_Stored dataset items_
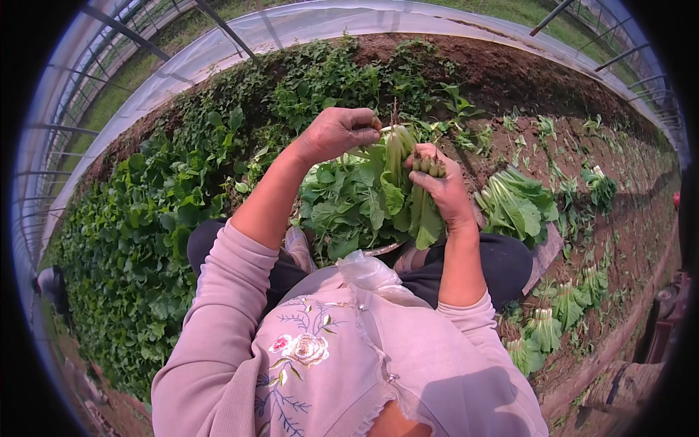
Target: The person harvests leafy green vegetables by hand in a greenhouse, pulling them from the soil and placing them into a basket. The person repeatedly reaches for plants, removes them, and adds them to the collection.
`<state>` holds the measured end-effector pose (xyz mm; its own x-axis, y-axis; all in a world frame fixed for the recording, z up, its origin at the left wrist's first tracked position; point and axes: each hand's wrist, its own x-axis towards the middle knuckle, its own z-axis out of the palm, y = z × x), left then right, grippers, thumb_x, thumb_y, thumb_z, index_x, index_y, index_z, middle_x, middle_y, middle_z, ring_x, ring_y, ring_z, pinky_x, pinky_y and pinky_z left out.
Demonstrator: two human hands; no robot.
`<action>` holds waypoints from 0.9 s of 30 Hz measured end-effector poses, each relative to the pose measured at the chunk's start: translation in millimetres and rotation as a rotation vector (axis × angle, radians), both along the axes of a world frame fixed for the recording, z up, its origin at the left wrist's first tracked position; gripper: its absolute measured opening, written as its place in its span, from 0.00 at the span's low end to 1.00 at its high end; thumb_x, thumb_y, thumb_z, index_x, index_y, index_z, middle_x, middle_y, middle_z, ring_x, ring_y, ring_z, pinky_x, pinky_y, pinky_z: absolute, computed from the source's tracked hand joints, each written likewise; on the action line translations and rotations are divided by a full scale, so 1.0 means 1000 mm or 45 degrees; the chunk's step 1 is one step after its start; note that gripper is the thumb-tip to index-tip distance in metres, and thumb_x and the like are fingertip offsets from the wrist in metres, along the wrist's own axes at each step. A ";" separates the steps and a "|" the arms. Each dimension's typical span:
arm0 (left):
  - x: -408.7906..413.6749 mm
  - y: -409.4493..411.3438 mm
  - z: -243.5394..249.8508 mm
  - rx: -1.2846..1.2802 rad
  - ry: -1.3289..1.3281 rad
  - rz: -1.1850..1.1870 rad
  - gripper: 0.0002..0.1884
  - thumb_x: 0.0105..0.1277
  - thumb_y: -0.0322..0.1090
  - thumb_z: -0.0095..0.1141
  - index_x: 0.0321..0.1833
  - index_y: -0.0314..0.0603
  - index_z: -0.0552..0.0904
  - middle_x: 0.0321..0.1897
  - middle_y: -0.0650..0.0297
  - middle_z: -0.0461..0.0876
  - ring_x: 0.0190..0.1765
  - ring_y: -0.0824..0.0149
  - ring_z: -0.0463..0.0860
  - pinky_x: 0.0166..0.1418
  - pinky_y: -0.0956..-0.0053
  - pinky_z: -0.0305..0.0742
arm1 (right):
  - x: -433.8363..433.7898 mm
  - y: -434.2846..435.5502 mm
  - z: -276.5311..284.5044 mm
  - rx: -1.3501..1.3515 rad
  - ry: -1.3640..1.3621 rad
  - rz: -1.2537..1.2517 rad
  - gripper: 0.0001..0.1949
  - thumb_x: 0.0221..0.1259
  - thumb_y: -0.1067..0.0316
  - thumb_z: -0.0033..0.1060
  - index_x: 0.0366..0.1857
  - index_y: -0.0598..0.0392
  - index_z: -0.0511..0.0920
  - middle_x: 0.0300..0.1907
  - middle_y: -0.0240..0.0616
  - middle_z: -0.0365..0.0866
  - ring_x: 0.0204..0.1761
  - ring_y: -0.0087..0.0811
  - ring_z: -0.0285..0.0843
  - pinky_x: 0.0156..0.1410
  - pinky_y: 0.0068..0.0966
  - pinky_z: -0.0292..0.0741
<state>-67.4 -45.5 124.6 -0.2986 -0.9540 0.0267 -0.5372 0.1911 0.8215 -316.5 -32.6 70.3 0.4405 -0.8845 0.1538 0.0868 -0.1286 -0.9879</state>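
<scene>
My left hand (pixel 349 132) is pinched at a pale stem beside the upturned root ends of some leafy greens. Just to the right, my right hand (pixel 443 183) grips a bunch of leafy greens (pixel 427 216), roots up and leaves hanging down. More upright pale stems (pixel 397 150) stand between the two hands. Below them, a heap of loose leafy greens (pixel 341 205) lies between my legs, with part of a curved rim under it. A larger pile of cut greens (pixel 516 202) rests by my right knee.
Dense growing greens (pixel 147 229) cover the left side. Several tied-looking bunches (pixel 544 328) lie on the soil at right, another (pixel 599 188) farther up. Plastic sheeting (pixel 327 19) and metal poles (pixel 125 33) bound the bed. Another person (pixel 53 287) is bent over at far left.
</scene>
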 end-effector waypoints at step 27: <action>-0.027 0.003 0.015 -0.123 -0.138 0.208 0.13 0.66 0.41 0.63 0.43 0.38 0.85 0.31 0.60 0.87 0.34 0.72 0.83 0.42 0.73 0.78 | 0.019 0.010 0.005 -1.159 0.821 -0.436 0.15 0.43 0.74 0.69 0.39 0.56 0.81 0.52 0.40 0.82 0.52 0.43 0.81 0.53 0.37 0.74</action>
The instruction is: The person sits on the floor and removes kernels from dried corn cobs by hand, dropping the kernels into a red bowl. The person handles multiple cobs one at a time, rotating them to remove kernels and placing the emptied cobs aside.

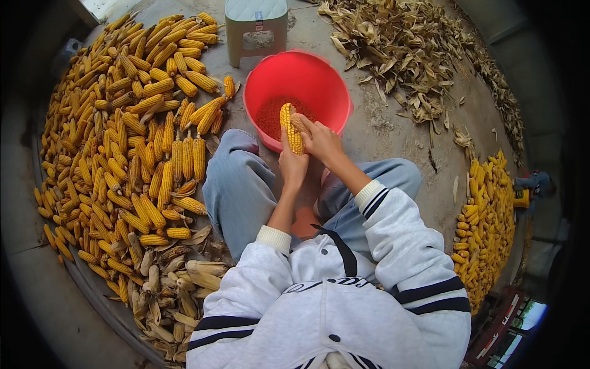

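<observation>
Before me on the floor stands a red plastic tub (322,83) with loose corn kernels (272,110) in its bottom. My left hand (293,161) grips an ear of yellow corn (290,131), tilted up over the tub's near rim. Bare patches show along the ear's right side. In my right hand (321,140) is a pale, stripped corn cob (299,123), pressed against the ear's upper right side. Both wrists come close together between my bent knees.
Husked corn ears (133,133) lie heaped at left, with ears still in husks (184,295) below them. A plastic stool (256,14) stands behind the tub. Dry husks (396,50) cover the floor at upper right; another corn pile (484,226) lies far right.
</observation>
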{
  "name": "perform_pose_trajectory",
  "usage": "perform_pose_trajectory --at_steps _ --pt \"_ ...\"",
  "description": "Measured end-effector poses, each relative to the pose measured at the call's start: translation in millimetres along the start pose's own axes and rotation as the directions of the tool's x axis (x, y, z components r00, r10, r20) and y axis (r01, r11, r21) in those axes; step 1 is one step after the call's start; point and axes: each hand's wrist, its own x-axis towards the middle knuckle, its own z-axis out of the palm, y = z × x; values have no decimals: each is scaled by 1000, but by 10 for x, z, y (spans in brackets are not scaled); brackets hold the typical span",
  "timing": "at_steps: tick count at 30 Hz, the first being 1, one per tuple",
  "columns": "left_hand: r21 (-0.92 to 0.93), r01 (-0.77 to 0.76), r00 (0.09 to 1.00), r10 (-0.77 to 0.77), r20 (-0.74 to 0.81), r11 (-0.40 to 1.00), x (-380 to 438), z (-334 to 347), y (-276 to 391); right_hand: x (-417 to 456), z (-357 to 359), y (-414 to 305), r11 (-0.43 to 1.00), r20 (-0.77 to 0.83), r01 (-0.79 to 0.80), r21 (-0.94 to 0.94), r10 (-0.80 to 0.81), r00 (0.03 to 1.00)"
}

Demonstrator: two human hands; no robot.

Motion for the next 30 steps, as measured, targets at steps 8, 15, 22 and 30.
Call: perform_pose_trajectory --at_steps 8,15,22,30 --pt "-90 -13 999 10 -34 996 16 -17 -91 -268 -307 -64 994 13 53 95 -54 998" --pt "59 -15 999 17 -29 998 8 29 44 -117 -118 -59 1000 20 18 5 -18 1000" --pt "-29 -49 998 48 -29 998 -7 -2 -57 -139 -112 16 998 0 -28 60 28 1000" --pt "-76 21 1000 -22 -20 997 20 19 -77 -296 -198 -150 999 87 -15 50 10 996"
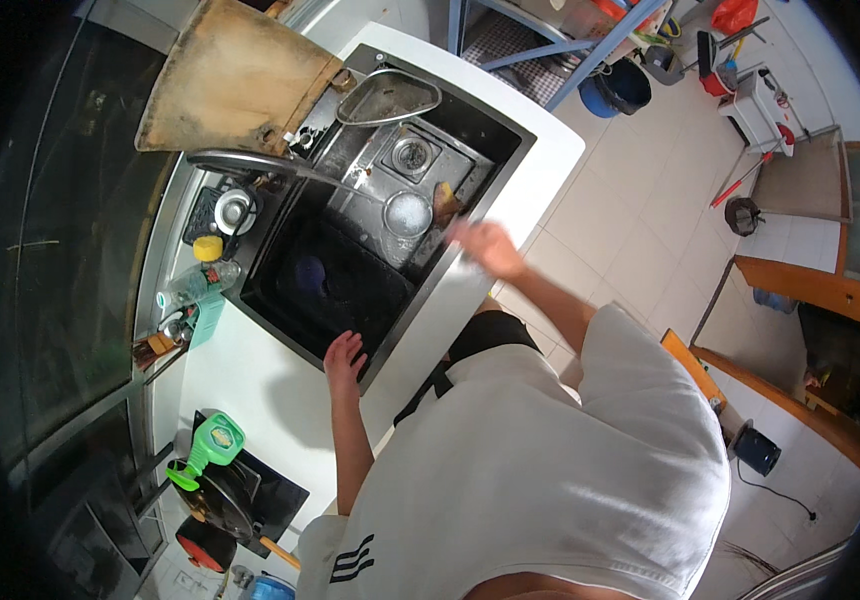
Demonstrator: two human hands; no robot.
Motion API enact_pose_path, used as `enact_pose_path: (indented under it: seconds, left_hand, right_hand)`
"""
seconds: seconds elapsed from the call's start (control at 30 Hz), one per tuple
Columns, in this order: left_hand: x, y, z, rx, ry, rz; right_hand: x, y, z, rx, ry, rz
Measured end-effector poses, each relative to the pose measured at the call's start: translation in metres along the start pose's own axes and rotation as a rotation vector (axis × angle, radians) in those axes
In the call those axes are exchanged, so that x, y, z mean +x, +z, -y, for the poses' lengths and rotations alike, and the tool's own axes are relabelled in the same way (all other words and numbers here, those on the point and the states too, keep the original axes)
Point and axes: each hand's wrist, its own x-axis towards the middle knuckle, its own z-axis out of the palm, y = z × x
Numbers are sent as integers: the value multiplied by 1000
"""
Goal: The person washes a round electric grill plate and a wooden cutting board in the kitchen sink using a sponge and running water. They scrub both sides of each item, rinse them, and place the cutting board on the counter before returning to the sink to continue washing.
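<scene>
A kitchen sink (479, 141) with a dark rim lies before me. Water runs from the faucet (250, 160) into a small round vessel (407, 215) in the basin. A brown and yellow thing (445, 202) lies beside it. My right hand (488, 246) is blurred over the near rim; whether it holds something cannot be told. My left hand (344, 358) is over the sink's near left corner, fingers apart, holding nothing. A dark tray or board covers the left part of the sink, with a round bluish patch on it.
A wooden cutting board (242, 75) leans behind the sink. A plastic bottle (201, 283) stands at the left back. Farther left are a green spray bottle (218, 440) and a pan (224, 506) on the cooktop. A metal strainer basket (389, 97) sits at the sink's far corner.
</scene>
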Motion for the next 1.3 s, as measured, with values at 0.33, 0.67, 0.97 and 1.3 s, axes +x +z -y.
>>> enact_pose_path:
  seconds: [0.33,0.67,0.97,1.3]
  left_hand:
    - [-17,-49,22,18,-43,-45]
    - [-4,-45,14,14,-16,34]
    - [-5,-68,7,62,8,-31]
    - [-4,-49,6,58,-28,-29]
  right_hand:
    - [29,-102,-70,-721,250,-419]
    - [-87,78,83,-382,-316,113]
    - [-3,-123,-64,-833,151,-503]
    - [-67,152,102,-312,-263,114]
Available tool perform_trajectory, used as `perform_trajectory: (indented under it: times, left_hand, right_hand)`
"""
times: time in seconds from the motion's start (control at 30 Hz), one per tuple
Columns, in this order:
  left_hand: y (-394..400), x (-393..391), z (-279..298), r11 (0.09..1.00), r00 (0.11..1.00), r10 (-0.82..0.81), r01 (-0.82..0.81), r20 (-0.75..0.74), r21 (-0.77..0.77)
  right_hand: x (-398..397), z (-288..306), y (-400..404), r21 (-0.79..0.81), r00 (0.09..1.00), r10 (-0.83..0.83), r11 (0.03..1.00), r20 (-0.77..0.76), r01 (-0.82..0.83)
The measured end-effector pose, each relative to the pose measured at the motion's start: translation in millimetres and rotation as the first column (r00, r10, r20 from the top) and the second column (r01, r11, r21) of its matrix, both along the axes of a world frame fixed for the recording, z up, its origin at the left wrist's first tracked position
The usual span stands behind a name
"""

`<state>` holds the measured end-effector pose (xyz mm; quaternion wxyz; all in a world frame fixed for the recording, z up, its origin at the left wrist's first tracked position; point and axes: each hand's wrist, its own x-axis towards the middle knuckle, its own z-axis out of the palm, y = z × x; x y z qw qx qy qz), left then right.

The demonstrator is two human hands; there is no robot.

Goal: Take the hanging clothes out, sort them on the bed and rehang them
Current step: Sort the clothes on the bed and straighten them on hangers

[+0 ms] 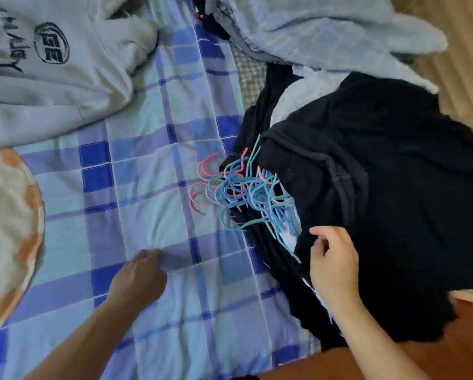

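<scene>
A heap of dark clothes (380, 187) lies on the right side of the bed, still on their hangers. Several pink, blue and teal hanger hooks (243, 187) stick out of the pile to the left. My right hand (332, 259) rests on the near edge of the pile, fingers curled and pinching the black cloth just below the hooks. My left hand (139, 278) presses on the checked bedsheet (147, 165), fingers bent, holding nothing. A grey hoodie (51, 72) with a dark printed logo is spread at the top left.
A light blue fleecy garment (326, 26) lies at the top right behind the dark pile. A round cream cushion with orange patches (7, 229) sits at the left edge. The wooden bed frame (449, 352) shows at bottom right, with floor beyond.
</scene>
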<state>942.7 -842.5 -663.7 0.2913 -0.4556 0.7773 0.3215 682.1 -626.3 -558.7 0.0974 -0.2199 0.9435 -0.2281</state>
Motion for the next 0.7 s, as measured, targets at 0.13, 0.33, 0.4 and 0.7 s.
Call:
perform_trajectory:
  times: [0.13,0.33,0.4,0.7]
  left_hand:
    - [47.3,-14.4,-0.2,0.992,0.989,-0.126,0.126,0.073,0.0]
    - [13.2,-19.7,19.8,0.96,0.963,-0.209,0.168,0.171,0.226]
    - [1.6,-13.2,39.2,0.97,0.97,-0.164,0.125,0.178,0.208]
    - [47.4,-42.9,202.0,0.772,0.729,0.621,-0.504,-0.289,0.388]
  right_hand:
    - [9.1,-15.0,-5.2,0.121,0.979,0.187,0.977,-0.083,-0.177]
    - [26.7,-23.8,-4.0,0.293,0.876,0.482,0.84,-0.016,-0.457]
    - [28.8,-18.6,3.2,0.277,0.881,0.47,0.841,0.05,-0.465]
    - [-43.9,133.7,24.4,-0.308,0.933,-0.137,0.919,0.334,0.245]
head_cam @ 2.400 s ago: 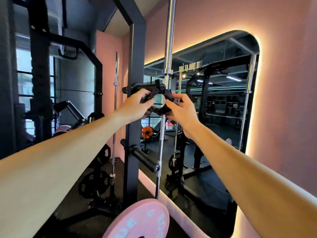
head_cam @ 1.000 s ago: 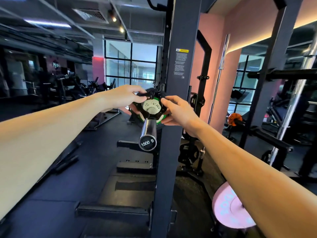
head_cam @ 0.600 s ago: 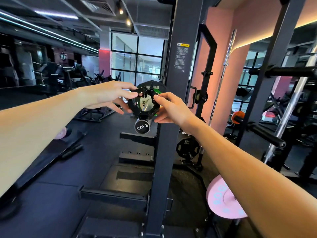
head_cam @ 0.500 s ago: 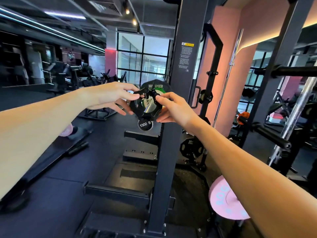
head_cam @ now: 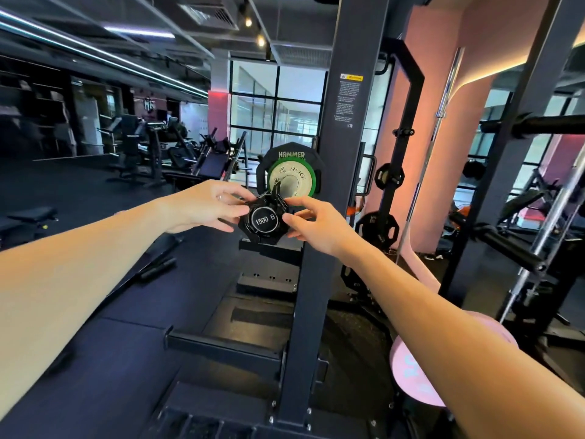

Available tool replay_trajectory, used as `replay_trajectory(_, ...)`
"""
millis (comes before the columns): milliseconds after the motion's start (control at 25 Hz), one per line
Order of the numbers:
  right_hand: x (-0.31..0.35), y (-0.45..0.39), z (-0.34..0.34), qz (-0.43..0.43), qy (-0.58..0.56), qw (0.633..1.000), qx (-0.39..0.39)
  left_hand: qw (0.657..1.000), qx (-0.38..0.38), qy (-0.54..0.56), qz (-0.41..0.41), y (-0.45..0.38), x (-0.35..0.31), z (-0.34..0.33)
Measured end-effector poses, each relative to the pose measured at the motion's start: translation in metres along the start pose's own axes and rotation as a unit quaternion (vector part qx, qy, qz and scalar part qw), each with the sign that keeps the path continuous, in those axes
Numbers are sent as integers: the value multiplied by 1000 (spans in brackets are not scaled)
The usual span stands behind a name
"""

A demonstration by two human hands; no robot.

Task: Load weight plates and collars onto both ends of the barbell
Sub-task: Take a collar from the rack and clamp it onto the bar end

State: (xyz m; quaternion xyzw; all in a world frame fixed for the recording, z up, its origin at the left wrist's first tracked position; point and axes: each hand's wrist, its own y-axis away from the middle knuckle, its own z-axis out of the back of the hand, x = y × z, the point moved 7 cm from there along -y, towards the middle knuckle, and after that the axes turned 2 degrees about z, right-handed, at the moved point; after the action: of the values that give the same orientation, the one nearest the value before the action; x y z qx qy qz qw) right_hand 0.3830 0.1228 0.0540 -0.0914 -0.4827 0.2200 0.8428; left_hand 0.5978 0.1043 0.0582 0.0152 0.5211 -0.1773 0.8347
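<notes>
Left hand [head_cam: 209, 207] and right hand [head_cam: 311, 221] both pinching the black collar [head_cam: 265, 220] from opposite sides, fingertips on its rim, levers standing up at its top. Collar ringed around the very end of the barbell sleeve [head_cam: 266, 220], end cap reading "1500 B" facing the camera, well forward of the green-rimmed plate [head_cam: 291, 180] and the larger black "HAMMER" plate [head_cam: 289, 153] behind it. All of this just left of the dark rack upright [head_cam: 329, 217], with a pink plate [head_cam: 414, 378] low on the right, near the right forearm.
</notes>
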Motion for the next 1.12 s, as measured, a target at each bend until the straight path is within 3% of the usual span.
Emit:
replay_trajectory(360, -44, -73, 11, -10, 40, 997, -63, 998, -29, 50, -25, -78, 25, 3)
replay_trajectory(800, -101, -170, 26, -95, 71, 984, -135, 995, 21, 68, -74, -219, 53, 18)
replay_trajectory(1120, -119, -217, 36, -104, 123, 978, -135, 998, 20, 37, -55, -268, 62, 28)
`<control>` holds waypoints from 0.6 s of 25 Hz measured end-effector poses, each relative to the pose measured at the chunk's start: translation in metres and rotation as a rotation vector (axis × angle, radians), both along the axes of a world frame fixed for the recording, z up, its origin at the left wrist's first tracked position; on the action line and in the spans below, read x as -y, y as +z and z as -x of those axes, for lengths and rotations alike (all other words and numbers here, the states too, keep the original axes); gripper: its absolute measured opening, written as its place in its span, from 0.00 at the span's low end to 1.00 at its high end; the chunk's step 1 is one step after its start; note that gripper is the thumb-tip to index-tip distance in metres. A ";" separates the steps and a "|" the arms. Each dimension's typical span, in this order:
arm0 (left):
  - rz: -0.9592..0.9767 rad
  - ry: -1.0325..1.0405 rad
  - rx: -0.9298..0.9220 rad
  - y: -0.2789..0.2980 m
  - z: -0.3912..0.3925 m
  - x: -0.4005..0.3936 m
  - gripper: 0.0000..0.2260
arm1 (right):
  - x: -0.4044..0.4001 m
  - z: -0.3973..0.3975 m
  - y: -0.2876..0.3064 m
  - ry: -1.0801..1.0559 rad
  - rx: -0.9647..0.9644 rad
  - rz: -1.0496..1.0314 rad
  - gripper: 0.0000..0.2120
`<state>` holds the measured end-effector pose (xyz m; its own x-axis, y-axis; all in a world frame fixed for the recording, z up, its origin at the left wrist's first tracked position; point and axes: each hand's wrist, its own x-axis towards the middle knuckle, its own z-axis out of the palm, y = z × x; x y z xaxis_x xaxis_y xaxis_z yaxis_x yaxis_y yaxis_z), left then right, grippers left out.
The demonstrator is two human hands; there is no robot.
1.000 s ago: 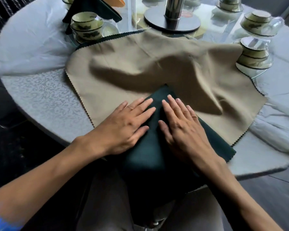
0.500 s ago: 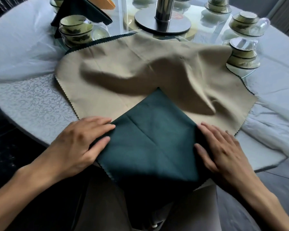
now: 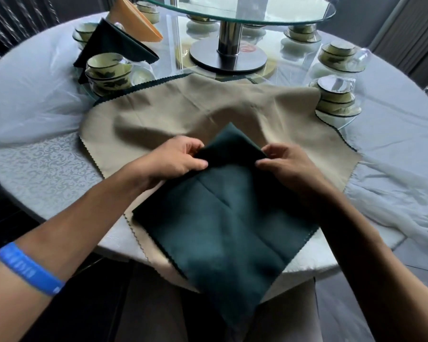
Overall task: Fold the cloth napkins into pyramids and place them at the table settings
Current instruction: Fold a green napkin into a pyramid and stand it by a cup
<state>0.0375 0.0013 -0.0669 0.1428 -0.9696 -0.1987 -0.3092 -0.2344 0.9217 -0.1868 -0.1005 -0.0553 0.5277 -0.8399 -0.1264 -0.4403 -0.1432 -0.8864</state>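
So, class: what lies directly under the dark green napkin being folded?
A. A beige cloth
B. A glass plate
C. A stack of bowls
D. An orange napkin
A: the dark green napkin, pinched near its far corner by the left hand and right hand, rests on a beige cloth.

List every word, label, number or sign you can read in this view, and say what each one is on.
Nothing can be read with confidence.
Blue wristband on the left forearm: pale lettering, too blurred to read.
Metal base of the glass turntable: a red round mark, too small and blurred to read.
Green napkin, beige cloth, bowls: no text visible.
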 end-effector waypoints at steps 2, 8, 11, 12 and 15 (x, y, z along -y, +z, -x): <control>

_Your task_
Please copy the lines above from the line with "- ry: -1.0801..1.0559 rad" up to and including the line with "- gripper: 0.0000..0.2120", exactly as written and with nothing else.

_Expected output_
  - ry: -1.0801..1.0559 rad
  - rx: -0.9647..0.9644 rad
  - rz: -1.0496..1.0314 rad
  - gripper: 0.0000..0.2120

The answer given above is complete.